* [Exercise objective] Each line below has to be output exactly, from first to last.

+++ Data block

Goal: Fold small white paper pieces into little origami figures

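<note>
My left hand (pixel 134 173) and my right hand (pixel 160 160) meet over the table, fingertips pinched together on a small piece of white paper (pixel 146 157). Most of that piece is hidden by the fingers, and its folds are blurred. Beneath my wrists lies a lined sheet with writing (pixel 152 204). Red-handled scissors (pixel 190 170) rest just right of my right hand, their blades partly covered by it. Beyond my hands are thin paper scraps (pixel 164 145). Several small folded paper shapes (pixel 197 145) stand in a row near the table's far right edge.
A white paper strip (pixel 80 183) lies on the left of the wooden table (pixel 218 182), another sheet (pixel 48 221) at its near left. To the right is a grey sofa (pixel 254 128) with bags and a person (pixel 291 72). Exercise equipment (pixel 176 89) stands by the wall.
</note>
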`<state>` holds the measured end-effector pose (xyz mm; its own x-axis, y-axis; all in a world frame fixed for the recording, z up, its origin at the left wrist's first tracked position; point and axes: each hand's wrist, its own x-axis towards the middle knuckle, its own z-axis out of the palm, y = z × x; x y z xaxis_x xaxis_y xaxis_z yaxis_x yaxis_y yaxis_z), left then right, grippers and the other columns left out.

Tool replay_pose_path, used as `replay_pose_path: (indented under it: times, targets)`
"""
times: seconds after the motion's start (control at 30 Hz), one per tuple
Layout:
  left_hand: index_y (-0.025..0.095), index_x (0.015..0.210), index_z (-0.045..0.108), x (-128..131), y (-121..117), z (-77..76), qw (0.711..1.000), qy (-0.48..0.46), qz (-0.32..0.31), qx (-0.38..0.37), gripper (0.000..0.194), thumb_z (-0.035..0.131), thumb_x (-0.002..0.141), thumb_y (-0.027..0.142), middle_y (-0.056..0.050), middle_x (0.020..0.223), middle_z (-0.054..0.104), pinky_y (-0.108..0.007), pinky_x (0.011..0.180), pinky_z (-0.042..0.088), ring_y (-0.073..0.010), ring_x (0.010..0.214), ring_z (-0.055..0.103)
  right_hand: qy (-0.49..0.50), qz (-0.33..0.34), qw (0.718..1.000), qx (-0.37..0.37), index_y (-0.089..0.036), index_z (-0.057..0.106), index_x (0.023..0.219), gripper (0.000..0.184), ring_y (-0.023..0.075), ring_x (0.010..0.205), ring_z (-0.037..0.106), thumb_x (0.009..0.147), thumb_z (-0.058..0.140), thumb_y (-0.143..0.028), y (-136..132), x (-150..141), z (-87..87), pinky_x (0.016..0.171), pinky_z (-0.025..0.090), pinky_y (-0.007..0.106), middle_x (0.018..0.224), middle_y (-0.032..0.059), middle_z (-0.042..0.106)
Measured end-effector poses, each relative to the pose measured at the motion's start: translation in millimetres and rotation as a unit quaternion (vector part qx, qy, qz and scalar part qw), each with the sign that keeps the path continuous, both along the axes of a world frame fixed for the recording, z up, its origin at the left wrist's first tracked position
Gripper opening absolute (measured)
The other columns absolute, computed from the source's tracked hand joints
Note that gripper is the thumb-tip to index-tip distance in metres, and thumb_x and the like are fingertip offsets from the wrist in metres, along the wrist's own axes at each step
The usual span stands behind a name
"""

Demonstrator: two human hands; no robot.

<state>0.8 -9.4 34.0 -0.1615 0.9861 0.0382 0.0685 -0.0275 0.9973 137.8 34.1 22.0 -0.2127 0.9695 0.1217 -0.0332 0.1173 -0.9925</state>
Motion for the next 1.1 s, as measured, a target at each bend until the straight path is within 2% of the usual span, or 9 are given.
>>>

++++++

* [Result]
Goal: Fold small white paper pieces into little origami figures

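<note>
My left hand (pixel 134 173) and my right hand (pixel 160 160) meet over the table, fingertips pinched together on a small piece of white paper (pixel 146 157). Most of that piece is hidden by the fingers, and its folds are blurred. Beneath my wrists lies a lined sheet with writing (pixel 152 204). Red-handled scissors (pixel 190 170) rest just right of my right hand, their blades partly covered by it. Beyond my hands are thin paper scraps (pixel 164 145). Several small folded paper shapes (pixel 197 145) stand in a row near the table's far right edge.
A white paper strip (pixel 80 183) lies on the left of the wooden table (pixel 218 182), another sheet (pixel 48 221) at its near left. To the right is a grey sofa (pixel 254 128) with bags and a person (pixel 291 72). Exercise equipment (pixel 176 89) stands by the wall.
</note>
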`<state>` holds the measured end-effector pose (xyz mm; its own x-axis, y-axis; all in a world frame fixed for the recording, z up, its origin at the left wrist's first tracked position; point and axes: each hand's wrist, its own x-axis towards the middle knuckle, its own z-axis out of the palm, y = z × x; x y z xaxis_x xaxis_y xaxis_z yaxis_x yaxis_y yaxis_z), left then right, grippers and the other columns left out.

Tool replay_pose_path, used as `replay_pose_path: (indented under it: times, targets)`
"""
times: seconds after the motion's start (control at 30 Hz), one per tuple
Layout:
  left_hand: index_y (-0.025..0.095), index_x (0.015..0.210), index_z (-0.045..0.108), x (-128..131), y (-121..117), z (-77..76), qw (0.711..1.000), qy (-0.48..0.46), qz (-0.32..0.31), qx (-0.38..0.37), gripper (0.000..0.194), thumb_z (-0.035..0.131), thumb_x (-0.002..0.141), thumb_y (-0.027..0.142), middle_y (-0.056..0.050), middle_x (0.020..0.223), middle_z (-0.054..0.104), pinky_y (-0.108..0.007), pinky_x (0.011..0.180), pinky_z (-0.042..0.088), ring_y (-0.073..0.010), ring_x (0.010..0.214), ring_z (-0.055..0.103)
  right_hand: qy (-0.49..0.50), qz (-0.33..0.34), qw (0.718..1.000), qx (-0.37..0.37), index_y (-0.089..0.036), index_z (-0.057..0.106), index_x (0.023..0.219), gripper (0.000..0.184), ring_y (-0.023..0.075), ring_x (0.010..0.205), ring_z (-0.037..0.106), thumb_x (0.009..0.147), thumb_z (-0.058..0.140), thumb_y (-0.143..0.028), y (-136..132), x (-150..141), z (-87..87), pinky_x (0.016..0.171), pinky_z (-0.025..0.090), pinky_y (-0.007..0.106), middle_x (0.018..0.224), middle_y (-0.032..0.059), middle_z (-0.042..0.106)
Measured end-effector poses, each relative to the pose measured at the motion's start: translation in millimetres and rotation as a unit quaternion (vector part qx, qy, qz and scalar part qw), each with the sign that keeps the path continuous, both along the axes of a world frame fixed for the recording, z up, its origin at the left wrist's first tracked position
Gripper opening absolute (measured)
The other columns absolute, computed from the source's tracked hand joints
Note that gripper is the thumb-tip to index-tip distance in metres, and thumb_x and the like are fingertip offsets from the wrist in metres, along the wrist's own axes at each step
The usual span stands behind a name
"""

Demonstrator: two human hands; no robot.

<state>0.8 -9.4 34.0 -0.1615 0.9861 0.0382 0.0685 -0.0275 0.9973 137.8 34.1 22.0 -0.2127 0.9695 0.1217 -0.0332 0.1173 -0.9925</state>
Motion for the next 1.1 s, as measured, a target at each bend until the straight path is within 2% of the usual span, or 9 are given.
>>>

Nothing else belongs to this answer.